A surface skimmer sucks organic material from the water surface. Leaves that have fallen into the water, plant parts, and other things that do not belong in the water are removed with the surface skimmer. The surface skimmer prevents this material from sinking. In this way, fewer nutrients are formed. The formation of algae is counteracted. A pump pumps the water through a shaft into the shallow water area. The water passes through fine mechanical filtration. In the regeneration zone, you should use gravel. Through the gravel in the regeneration zone, the water gets back to the swimming zone.
You can also use other technology for the swimming pond.

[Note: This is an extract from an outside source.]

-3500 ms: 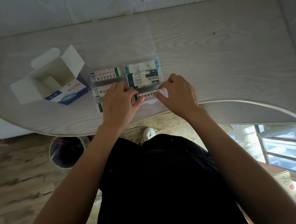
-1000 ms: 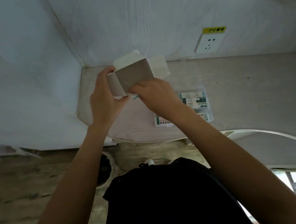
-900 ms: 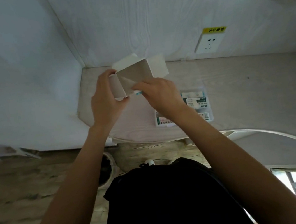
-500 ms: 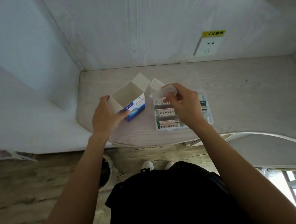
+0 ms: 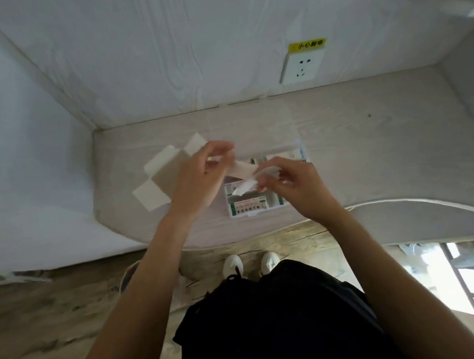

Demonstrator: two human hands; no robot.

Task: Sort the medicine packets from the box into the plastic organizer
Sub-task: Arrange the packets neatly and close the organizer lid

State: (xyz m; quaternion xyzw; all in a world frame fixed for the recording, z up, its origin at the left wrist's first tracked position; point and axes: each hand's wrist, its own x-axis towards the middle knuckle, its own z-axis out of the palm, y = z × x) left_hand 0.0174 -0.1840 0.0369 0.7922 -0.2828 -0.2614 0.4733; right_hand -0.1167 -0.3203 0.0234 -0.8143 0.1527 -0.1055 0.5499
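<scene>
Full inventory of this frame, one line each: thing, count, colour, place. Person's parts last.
cardboard box: 1, white, flaps open, on the desk left of the organizer
plastic organizer: 1, clear, near the desk's front edge, partly behind the hands
medicine packets: several, white with green and red print, in the organizer; exact count hidden
paper strip: 1, white, blurred, held between both hands above the organizer
desk: 1, pale wood grain
wall socket: 1, white, yellow label above it, on the back wall
shoes: 2, white, on the wooden floor
left hand: 1, grip on the strip's left end
right hand: 1, grip on its right end
</scene>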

Which technology you integrate into your swimming pond depends on your pond, on the size, and the plants in it.
The Natural Cleaning of the Swimming Pond
A key advantage in a swimming pond over a swimming pool is the absence of chlorine and other chemical substances. Such substances make the water clean, but it is not natural. Biological purification in a swimming pond provides pure and natural water. To achieve biological purification through a natural filtration system, you should consider five points:
- Shore Substrate
In the shallow water zone, the bank substrate should form a base with a thickness of 12 to 28 inches (30 to 70 centimeters). This substrate removes nutrients from the water as beneficial bacteria colonize it.

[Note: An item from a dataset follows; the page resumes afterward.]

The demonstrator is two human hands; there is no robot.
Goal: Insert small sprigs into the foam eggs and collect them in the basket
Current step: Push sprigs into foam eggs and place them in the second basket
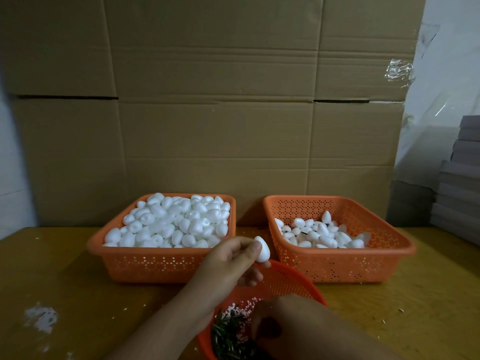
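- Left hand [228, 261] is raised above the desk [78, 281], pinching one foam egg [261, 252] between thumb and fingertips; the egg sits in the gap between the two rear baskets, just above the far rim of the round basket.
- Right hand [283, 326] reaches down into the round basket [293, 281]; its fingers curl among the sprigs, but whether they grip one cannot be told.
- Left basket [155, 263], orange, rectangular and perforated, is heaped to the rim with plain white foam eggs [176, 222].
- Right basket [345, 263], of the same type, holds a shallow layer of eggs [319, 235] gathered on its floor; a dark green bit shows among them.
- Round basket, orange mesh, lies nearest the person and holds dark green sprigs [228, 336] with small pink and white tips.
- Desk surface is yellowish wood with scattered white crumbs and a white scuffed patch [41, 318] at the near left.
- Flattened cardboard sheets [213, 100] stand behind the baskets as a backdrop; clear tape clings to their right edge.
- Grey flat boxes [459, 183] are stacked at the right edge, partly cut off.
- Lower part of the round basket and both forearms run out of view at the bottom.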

- Reposition Plants in the Shallow Water Zone
As reposition plants, you should choose native plants. They are hardy and cope well with cold temperatures. They are hardy. When selecting plants, you should make sure that these plants produce as much oxygen as possible. You will get different plants that have species-specific effects on water quality. It would be best if you matched the plants to each other. Furthermore, it would help if you also matched the plants to the number of expected bathers and the nature of the water being fed.
- Circulation of the Water
Another aspect is the circulation of the water. Here you can not completely do without the technology. You can also design a swimming pond with a stream that you create with natural stones. A pump system can make the water flow through the stream. The water is well enriched with oxygen, and this has a positive effect on the water level.
- Planktonic filtration
Planktonic filter feeders are microorganisms. In a well-designed swimming pond, such microorganisms find good living conditions. These tiny organisms contribute significantly to keeping the water clean. The formation of algae is thus avoided.

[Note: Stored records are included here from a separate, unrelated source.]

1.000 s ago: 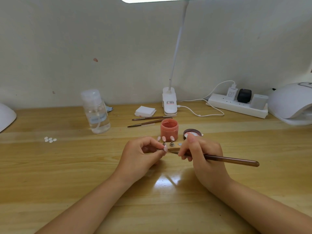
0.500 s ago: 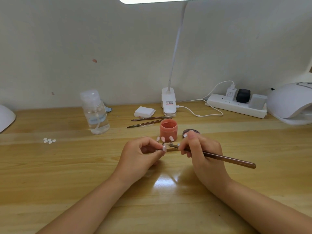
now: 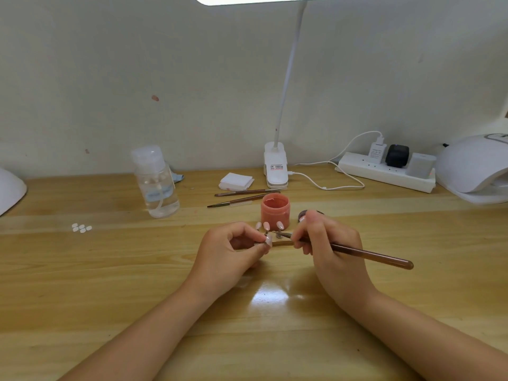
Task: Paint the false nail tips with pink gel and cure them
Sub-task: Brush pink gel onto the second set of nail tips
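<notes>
My left hand (image 3: 231,251) pinches a small holder with a pale pink false nail tip (image 3: 268,240) on its end. My right hand (image 3: 327,243) grips a brown brush (image 3: 371,255) like a pen, its bristle end pointing left at that tip. Just behind stand three more nail tips (image 3: 270,225) on little stands, in front of an open pink gel jar (image 3: 275,209). The jar's dark lid (image 3: 302,215) lies partly hidden behind my right thumb. A white curing lamp (image 3: 475,166) sits at the far right.
Two spare brushes (image 3: 242,196) and white wipes (image 3: 236,181) lie behind the jar. A clear pump bottle (image 3: 155,182) stands at left, loose white tips (image 3: 81,227) beyond it. A clip lamp base (image 3: 275,171), a power strip (image 3: 387,169) and a white object (image 3: 11,188) line the back.
The brush handle has tilted lower at its right end and the bristle end has shifted slightly toward the held tip. My left hand has stayed put.
</notes>
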A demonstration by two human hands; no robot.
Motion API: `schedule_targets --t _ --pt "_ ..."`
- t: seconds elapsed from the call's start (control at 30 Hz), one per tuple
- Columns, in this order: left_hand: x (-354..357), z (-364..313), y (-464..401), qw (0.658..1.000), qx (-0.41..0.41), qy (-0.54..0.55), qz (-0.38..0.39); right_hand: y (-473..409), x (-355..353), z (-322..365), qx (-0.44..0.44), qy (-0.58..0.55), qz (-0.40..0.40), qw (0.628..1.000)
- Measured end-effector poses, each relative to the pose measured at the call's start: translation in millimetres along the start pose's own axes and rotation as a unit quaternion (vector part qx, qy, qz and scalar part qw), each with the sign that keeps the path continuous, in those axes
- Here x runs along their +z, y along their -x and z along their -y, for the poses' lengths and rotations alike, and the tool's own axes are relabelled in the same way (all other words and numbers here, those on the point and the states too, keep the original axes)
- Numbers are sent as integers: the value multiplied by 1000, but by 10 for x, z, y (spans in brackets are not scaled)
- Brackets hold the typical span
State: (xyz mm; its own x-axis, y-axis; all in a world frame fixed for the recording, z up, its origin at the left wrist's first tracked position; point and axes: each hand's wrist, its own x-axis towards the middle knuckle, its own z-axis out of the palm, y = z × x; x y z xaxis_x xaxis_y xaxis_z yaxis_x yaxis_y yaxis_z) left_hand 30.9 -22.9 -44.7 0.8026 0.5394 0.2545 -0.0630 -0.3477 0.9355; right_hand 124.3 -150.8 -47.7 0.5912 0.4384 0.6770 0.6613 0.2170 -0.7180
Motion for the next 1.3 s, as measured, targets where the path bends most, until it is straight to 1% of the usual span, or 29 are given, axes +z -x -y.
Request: schedule_targets --t 0.1,0.23,0.33,0.43,0.57,0.73,0.8,0.97,1.13,1.3 --pt "1 -3 0 1000 2 4 4 7 17 8 2 1 15 1000" --pt "-3 -2 -2 1000 2 9 3 33 15 31 2 -35 32 999" --pt "-3 0 0 1000 1 11 6 27 3 28 12 -48 12 999" --pt "-6 -3 4 1000 0 11 9 0 1 20 24 -29 -6 999" --pt "-10 -10 10 1000 2 12 13 4 15 20 25 -13 19 999" --pt "-16 -9 9 1000 0 11 16 27 6 47 8 -45 40 998" --pt "-19 -9 8 1000 -1 12 18 26 0 63 14 -54 31 998" --pt "-13 -33 28 999 11 10 29 -8 -29 51 52 -111 -32 992" --pt "-28 -40 26 998 47 -25 28 -17 -30 73 15 -60 8 998" --pt "-13 -62 27 998 47 -24 29 -20 -18 86 -24 14 22 999"
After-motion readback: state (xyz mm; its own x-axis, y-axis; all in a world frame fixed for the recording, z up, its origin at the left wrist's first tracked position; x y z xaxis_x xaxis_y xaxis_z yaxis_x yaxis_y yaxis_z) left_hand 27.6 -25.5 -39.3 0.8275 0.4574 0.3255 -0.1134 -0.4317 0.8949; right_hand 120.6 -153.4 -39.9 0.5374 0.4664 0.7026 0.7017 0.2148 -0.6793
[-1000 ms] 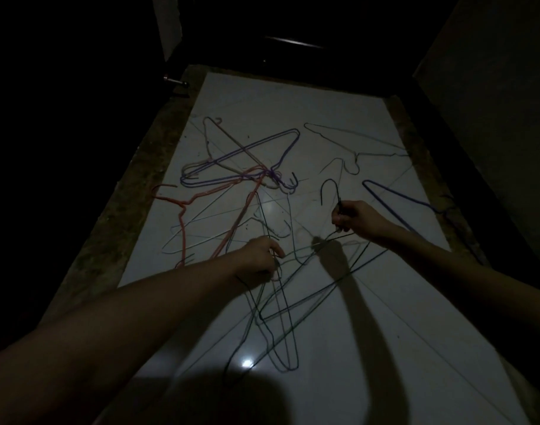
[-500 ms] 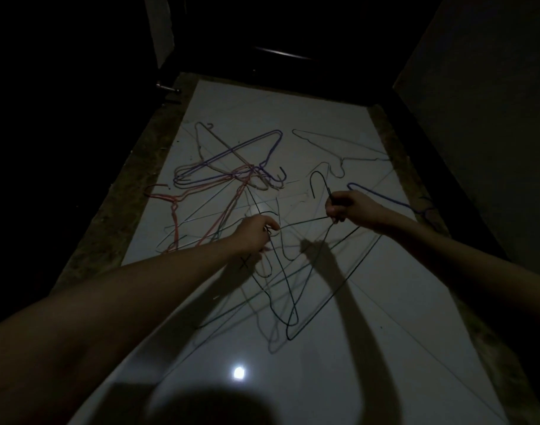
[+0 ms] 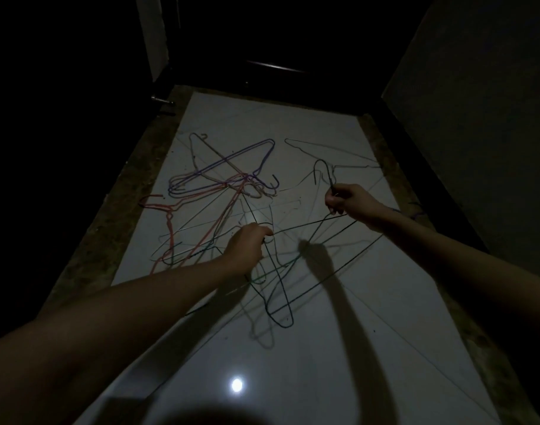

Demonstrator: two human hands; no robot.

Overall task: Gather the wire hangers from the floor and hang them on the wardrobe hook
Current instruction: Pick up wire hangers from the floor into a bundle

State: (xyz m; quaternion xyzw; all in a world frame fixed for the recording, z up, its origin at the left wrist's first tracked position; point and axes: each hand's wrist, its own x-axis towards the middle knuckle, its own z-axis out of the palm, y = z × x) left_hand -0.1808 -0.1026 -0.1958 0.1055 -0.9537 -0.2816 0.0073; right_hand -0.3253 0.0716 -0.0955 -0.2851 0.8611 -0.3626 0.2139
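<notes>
**Two hands lift dark wire hangers off a dim white floor**

Compared with half a second ago, the right hand (image 3: 350, 202) sits a little higher and farther over the floor, and the dark hanger (image 3: 324, 228) it holds has risen with it, its hook (image 3: 321, 170) now standing clear above the knuckles. The fingers of that hand are curled tight around the hanger's neck just below the hook. The left hand (image 3: 247, 248) has barely shifted; its fingers pinch the wire of a green hanger (image 3: 278, 289), whose looped end hangs toward the near side and whose shadow falls on the floor (image 3: 370, 348) beneath. In this weak light it is hard to tell exactly how many wires each hand holds, as the dark and green wires cross between the two hands.

The remaining hangers lie where they lay before, on the far left part of the floor: a purple hanger (image 3: 232, 162) crossing a pale hanger (image 3: 198, 148), and a red hanger (image 3: 170, 228) to their near left. A thin grey hanger (image 3: 324, 148) lies far right, beyond the right hand. A bright light spot (image 3: 236, 384) reflects on the near floor.

No brand, label or writing is readable anywhere.
</notes>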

- Animals in the Swimming Pond
Valuable animals in the swimming pond also play an essential role in water quality. Water snails are helpful because they eat algae from the surfaces of foil and stones. If you have many plants in the shallow water zone and on the shore, dragonflies can also settle. The dragonfly larvae counteract the emergence of mosquitoes. Mussels and crayfish remove organic material from the bottom.
Despite this natural cleaning of the water, you cannot completely do without technology in your swimming pond.
A swimming pond combines the advantages of a garden pond and a swimming pool. To swim comfortably, you should pay attention to the correct size. A large pond can better support itself. At its deepest point, the swimming pond should be about 6.5 feet (two meters) deep. You should divide the swimming pond into a swimming zone and a regeneration zone. A swimming pond does not need any chemicals because it cleans itself for the most part. You can not completely do without technology. You should use a filter to counteract the formation of algae and toxins.